By Kalvin Valdillez, Tulalip News
According to the Centers for Disease Control and Prevention (CDC), the United States recorded 42,249 deaths in the year of 2016 due to opioid overdose, surpassing the amount of deaths caused by breast cancer which is estimated at 41,070 each year. Between July 2016 and September 2017, the amount of deaths by opioid overdose increased by thirty percent. The opioid epidemic is still escalating throughout the nation and has claimed more American lives in 2017 alone than the Vietnam War, which reported 58,220 causalities over the course of twenty years. Although the CDC has yet to officially release the 2017 statistics, the projected amount of deaths by heroin, prescription opioids and fentanyl is said to be close to 70,000 fatalities.
The crisis is hard to ignore, especially when it’s happening within our own community. The Washington State Department of Health reports that approximately 3,000 deaths can be credited to drug overdose annually, which is thirty-one percent of all deaths statewide. Snohomish County, namely the Everett-Marysville-Tulalip area, sees perhaps one of the largest amounts of drug-related casualties in the state with around seven hundred deaths per year.
Over recent years, the Tulalip Tribes has fought back strongly against the opioid epidemic, implementing several programs, departments, forums, and events as well as the wellness court system. The tribe has been actively dedicated to healing their people who are battling with addiction and continue searching for a solution to the crisis. Most recently, during the mid-morning of July 26, the Tulalip 477/TANF department organized a walk against drugs with their Summer Youth Community Service program, comprised of thirty local kids between the ages of eleven and thirteen who wanted to spread awareness for those struggling and help bring an end to drug addiction.
“We worked on our signs all day yesterday, just for the walk today,” says community service participant, Stanley Nguyen. “We walked from the old school all the way up to [the Tulalip Administration Building] and we’re trying to stop drug abuse and get drugs off the rez because they can kill people.”
Drivers emphatically honked their horns for the kids as they proudly displayed their handmade posters during the prevention walk.
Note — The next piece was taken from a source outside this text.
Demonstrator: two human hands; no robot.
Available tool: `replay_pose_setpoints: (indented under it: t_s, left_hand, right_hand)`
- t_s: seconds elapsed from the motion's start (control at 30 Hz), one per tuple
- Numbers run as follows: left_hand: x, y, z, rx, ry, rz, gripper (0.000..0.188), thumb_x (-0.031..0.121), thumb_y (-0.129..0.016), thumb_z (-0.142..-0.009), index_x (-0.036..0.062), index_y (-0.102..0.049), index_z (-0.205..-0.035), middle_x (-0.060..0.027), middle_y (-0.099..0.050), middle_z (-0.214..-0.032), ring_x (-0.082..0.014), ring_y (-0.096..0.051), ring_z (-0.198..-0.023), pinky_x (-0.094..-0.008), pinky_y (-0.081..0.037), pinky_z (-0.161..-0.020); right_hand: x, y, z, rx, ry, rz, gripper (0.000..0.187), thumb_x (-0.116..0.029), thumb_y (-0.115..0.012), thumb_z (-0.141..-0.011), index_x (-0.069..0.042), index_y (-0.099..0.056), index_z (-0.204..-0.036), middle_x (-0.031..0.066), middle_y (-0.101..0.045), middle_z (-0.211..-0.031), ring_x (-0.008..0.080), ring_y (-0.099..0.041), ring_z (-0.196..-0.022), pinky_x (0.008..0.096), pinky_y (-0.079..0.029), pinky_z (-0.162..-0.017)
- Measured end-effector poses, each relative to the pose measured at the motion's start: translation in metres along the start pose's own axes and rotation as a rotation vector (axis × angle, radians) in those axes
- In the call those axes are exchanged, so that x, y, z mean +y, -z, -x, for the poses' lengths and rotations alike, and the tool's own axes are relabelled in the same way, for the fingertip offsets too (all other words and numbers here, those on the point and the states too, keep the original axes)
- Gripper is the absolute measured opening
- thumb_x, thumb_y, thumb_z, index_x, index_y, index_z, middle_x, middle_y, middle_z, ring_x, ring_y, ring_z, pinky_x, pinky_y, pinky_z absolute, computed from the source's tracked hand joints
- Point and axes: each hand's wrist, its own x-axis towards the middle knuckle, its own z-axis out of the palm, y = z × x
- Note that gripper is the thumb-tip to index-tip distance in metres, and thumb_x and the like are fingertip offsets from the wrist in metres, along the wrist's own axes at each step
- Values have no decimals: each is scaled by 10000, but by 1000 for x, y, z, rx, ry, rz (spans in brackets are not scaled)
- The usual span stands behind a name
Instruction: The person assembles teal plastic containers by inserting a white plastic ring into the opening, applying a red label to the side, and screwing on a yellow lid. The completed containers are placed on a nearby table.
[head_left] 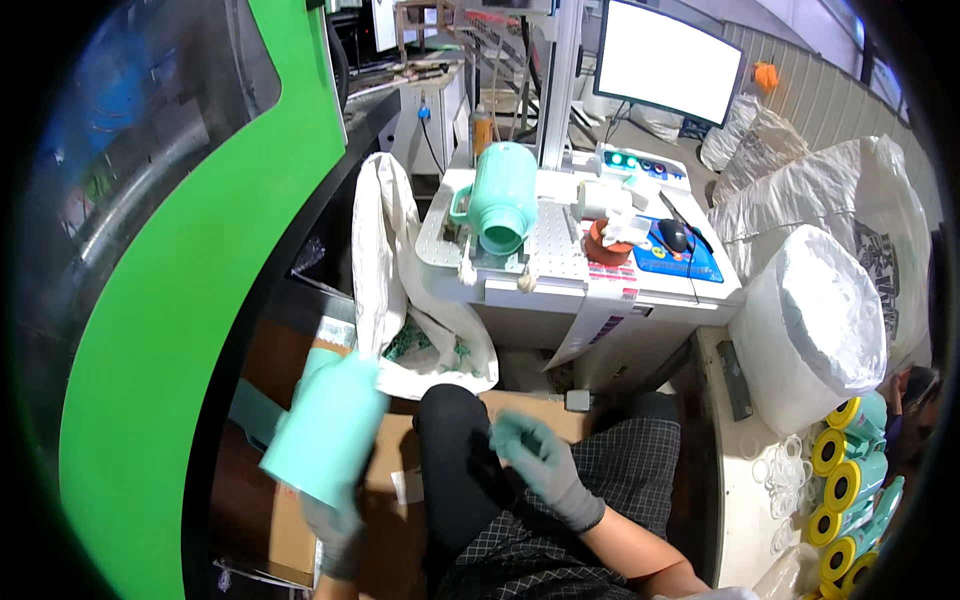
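My left hand (338, 530), in a grey glove, grips the lower end of a mint-green plastic jug body (328, 430). The body is tilted and blurred by motion, and hides most of my fingers. Over my lap, my right hand (545, 468), also gloved, has loosely curled fingers with a gap at the thumb and no visible object in them. On the white machine's perforated plate (560, 235) ahead, a second mint-green jug body (505, 195) lies on its side, its round mouth toward me and its handle at the left.
A green machine panel (190, 260) curves along the left. A white woven sack (385, 250) hangs by the worktable. A monitor (670, 62), mouse (673, 235) and red tape roll (607, 243) are farther back. At right are a lined white bin (800, 320) and yellow-rimmed jugs (843, 487).
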Motion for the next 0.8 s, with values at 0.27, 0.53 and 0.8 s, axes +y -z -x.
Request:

Their signs displayed a variety of strong messages such as ‘your family needs you’ and ‘heal the hurt, don’t hide the pain,’ attempting to spread their words to local addicts. A few kids also used their signs to urge any drug distributors to ‘stop selling drugs to my people’ and to ‘keep drugs off our rez!’
“My sign says, drugs equal death so stop!” expressed young Taleen Enick. “I felt people needed to know to stop doing drugs, it can harm them and they can probably die from it. If they keep doing it, they can overdose. That’s why I want people to know we need to keep drugs off our rez and that we need to help our people to stop doing drugs.”
The six-week community service program helps kids prepare for the Tulalip Youth Services Summer Youth Employment Program which is open to kids between the age of fourteen and eighteen. Throughout the community service course, the young adults learn about their treaty rights, Tulalip’s history and future, bullying prevention, suicide prevention, drug and alcohol prevention, healthy habits and financial education. The program is currently in its second year and dedicates every Thursday to a community service activity such as beach clean-ups and the prevention walk.
“There’s a lot of people driving by, hopefully it gives addicts some hope that live around here,” says TANF Case Manager, Danielle Hill. “The kids all created their own posters and a lot of them had some good words to share. We’re hoping this helps them steer clear from drugs and alcohol in the future especially when they’re dealing with peer pressure.”
The kids ended the prevention walk at the newly constructed walkway below the Tulalip Admin Building and held their posters up high for passersby to see while on their daily commute. The youth posted up through the lunch hour, waiving their signs and received great response from the tribal employees on their way to appease their appetites.
“I think our message will help people, I really do,” says Taleen. “If they see our signs today, maybe they’ll be inspired to reach out and help somebody they know who’s been using drugs. What I liked best about today was all the people honking. That shows that they care as well and are doing their part to help out too.”